In parallel, the integration of quercetin (natural antihistamine and anti-inflammatory) seems to be a very reasonable choice.

4) endometriosis and the resulting inflammation induce a significant pelvic contracture which can lead to neuropathic disorders in the absence of a proper management.

Therefore, we should pay a special attention to the content of magnesium (natural muscle relaxant) in the diet although this could lead to supplementation of this nutrient.

We will also deal with the limitation of the intake of so-called “exciting” substances (which have an effect on muscle arousal) such as spices and peppers.

5) endometriosis promotes the appearance of urinary tract infections and abacterial cystitis.

For these reasons, nutrition should be oriented towards the choice of an alkaline diet in which the sources of animal proteins: meats of all types, cold cuts, fish of all kinds, eggs, cheeses and dairy products (with and without lactose) are moderate to reduce the production of metabolites which, during the elimination of urine, could increase urothelial aggression (urinary acidification). Adopting a semi-vegetarian diet would therefore be a good option in this regard.

The main acidifying agents in food must also be reduced: red fruits in all their forms (cranberry, blueberries, etc.), tomatoes, citrus fruits.

In addition, the daily supplementation of D-Mannose and urinary alkalizing (Ausilium) is an ideal preventive measure.

6) endometriosis promotes the appearance of vaginal infections (both bacterial and fungal) and vaginitis (bacterial).

Once again, it is advisable to be careful with wrong ideas: the consumption of sugars is not to blame as long as these 3 conditions are respected:

– must be reasonable (50 g of pure sugar or equivalent per day)

– correctly distributed throughout the day

– of unprocessed/industrialized sugary products (see point 2)

The best prevention of infections and vulvovaginal disorders continues to be the improvement of sanitation measures and the preservation of the vaginal ecosystem.

7) endometriosis promotes the slowing down of intestinal transit, constipation, microbiota disorders and consequent intestinal porosity.

The consumption of fiber, both from fresh fruit and vegetables and from legumes, is therefore a cardinal point of the diet, but this point is also a logical consequence of all the above mentioned criteria.

Depending on the situation, we can also evaluate the relevance of a supplementation with probiotics to restore the balance of the intestinal flora and combat wall permeability.

The various popular “remedies” against intestinal permeability (clay, glutamine, etc.) are not recommended.

These starting elements, which are already very important, are summarized in the following table, to help you lay the foundations of a 360 ° suitable diet for endometriosis disorders:

And what about fats in this diet?

The previous suggestions reflect more a balanced lifestyle than a “diet” to follow.
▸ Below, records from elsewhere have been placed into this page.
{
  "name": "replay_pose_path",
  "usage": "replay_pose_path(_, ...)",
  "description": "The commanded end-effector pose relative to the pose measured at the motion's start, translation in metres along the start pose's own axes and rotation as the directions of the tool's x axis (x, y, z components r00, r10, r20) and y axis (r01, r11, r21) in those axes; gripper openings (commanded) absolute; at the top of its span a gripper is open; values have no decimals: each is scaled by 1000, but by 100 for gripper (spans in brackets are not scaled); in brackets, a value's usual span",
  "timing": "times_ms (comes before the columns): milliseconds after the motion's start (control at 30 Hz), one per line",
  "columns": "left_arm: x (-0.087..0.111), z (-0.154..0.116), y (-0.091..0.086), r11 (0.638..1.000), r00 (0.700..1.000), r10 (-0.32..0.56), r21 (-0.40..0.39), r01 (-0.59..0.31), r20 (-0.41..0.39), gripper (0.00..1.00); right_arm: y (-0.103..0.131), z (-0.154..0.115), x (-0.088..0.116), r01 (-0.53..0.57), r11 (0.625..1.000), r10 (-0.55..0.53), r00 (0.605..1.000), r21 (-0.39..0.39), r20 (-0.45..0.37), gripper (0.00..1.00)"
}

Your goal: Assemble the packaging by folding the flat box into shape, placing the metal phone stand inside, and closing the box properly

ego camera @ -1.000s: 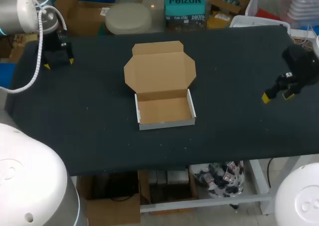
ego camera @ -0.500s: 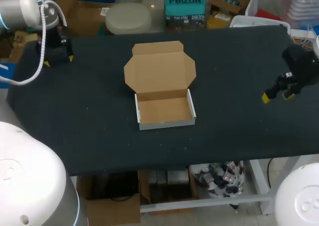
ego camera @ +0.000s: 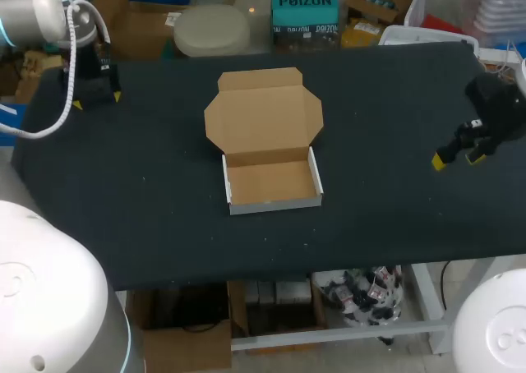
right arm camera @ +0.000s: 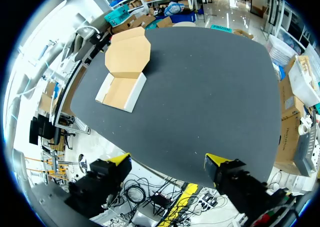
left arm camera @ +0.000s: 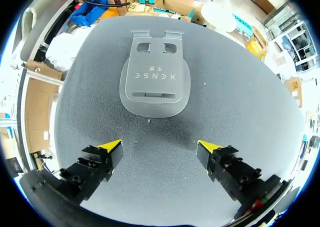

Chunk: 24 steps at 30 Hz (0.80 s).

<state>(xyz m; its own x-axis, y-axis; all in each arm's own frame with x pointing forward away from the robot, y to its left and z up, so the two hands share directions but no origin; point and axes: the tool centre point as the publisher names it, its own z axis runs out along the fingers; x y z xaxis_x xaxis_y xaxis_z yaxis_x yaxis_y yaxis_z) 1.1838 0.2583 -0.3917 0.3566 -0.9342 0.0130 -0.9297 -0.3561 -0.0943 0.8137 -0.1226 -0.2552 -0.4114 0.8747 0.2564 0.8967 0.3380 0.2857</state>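
Head view, step: the box point(ego camera: 269, 147) is judged already folded into a tray, its lid laid open toward the far side. Loading is taken as the step in hand.
Head view, box: brown corrugated card inside, white outer walls, shallow and rectangular. It is set at the middle of the dark matte table point(ego camera: 148, 217).
Head view, left gripper point(ego camera: 97, 102): held over the far left corner. Nothing is made out beneath it here.
Head view, right gripper point(ego camera: 458, 158): held at the right edge, well apart from the box, fingers spread, nothing between.
Left wrist view, metal phone stand point(left arm camera: 155, 82): laid flat on the table just ahead of the left gripper point(left arm camera: 160, 148). It is a rounded plate of grey matte metal, with two cut-outs and hinge tabs at its far end.
Left wrist view, claw: spread wide, nothing held.
Left wrist view, next move: a descent and a pinch across the thin plate is called for. The hinge end is judged the easier purchase.
Right wrist view, right gripper point(right arm camera: 167, 163): spread, empty. The box point(right arm camera: 124, 72) is seen well ahead across the table.
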Motion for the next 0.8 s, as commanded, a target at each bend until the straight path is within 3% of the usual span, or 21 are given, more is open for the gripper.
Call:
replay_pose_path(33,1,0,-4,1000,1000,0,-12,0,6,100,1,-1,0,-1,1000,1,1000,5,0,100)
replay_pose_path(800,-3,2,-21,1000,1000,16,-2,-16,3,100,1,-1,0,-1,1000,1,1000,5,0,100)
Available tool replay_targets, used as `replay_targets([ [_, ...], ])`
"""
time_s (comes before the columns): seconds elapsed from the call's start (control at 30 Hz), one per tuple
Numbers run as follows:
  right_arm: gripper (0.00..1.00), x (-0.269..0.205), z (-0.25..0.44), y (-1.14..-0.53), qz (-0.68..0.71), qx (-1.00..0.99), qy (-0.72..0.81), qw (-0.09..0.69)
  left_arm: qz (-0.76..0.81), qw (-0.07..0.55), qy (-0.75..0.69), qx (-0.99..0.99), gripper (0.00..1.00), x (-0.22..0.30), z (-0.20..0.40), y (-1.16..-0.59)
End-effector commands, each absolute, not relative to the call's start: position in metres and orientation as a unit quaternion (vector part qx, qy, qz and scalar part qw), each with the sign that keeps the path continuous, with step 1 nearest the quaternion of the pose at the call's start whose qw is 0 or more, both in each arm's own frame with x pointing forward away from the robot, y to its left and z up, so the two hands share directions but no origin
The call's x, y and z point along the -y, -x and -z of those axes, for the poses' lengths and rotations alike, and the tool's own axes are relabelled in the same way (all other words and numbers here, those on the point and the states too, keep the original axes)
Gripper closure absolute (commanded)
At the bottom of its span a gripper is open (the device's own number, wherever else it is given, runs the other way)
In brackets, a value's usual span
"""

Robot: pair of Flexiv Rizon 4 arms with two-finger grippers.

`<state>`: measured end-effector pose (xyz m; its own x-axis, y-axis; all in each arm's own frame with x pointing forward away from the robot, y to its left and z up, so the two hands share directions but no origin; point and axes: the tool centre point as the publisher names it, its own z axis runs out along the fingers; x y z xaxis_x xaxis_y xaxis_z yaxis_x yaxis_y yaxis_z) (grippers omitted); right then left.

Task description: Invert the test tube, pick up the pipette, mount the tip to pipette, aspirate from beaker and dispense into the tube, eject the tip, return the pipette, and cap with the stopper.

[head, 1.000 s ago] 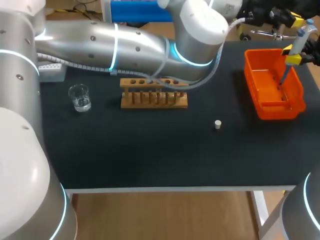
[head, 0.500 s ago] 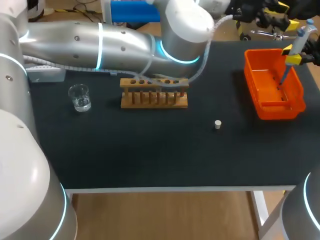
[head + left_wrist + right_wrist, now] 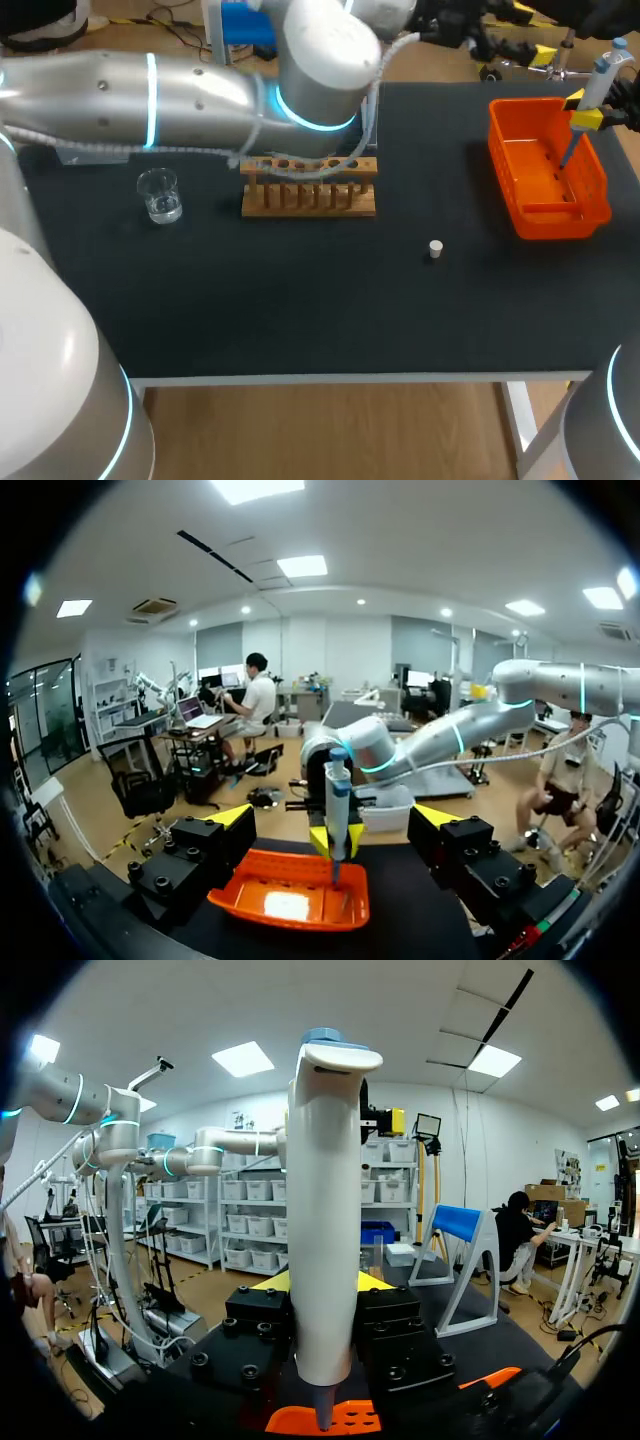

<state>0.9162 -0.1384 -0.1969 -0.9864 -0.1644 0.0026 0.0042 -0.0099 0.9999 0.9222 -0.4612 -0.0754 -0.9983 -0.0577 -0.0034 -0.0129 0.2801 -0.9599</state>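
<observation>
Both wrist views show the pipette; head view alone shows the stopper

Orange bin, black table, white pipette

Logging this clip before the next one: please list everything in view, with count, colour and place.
beaker: 1, clear, table's left part.
rack: 1, wooden, middle back, partly under left arm.
stopper: 1, white, right of middle.
tray: 1, orange, table's right end.
pipette: 1, white, blue top, upright over tray.
table: 1, black.
left tool: 1, yellow-tipped, open, facing tray and pipette.
right tool: 1, yellow-tipped, shut on pipette.
</observation>
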Motion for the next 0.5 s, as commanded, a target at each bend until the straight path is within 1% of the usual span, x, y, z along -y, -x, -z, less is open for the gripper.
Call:
replay_targets([
  [0.03, 1.00, 0.140, 0.196, -0.917, 0.707, 0.702, -0.058, 0.061, 0.610, 0.018, 0.015, -0.792, 0.00, 0.431, 0.079, -0.906],
  [0.1, 1.00, 0.140, 0.196, -0.917, 0.707, 0.702, -0.058, 0.061, 0.614, 0.006, 0.017, -0.789, 0.00, 0.422, 0.084, -0.901],
  [0.5, 1.00, 0.140, 0.196, -0.917, 0.707, 0.702, -0.058, 0.061, 0.629, 0.039, 0.046, -0.775, 0.00, 0.369, 0.107, -0.871],
])
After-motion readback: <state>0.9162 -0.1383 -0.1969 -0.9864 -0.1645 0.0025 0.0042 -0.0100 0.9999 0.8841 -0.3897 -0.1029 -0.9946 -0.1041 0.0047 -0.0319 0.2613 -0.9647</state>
It is important to add that moderation is the key word in the diet in case of endometriosis and that the total and drastic exclusion of one or more foods is not necessary (except in particular cases of personal aversion or very reduced tolerance).

In fact, excessively rigid exclusions and restrictions often lead to deficiencies that alter the lipid metabolism, cause “oxidative stress” and therefore a worsening of endometriosis.

For the same reasons, the consumption of “good fats” should be maintained: vegetable oils and animal fats in reasonable quantities are therefore perfectly included in the diet for endometriosis.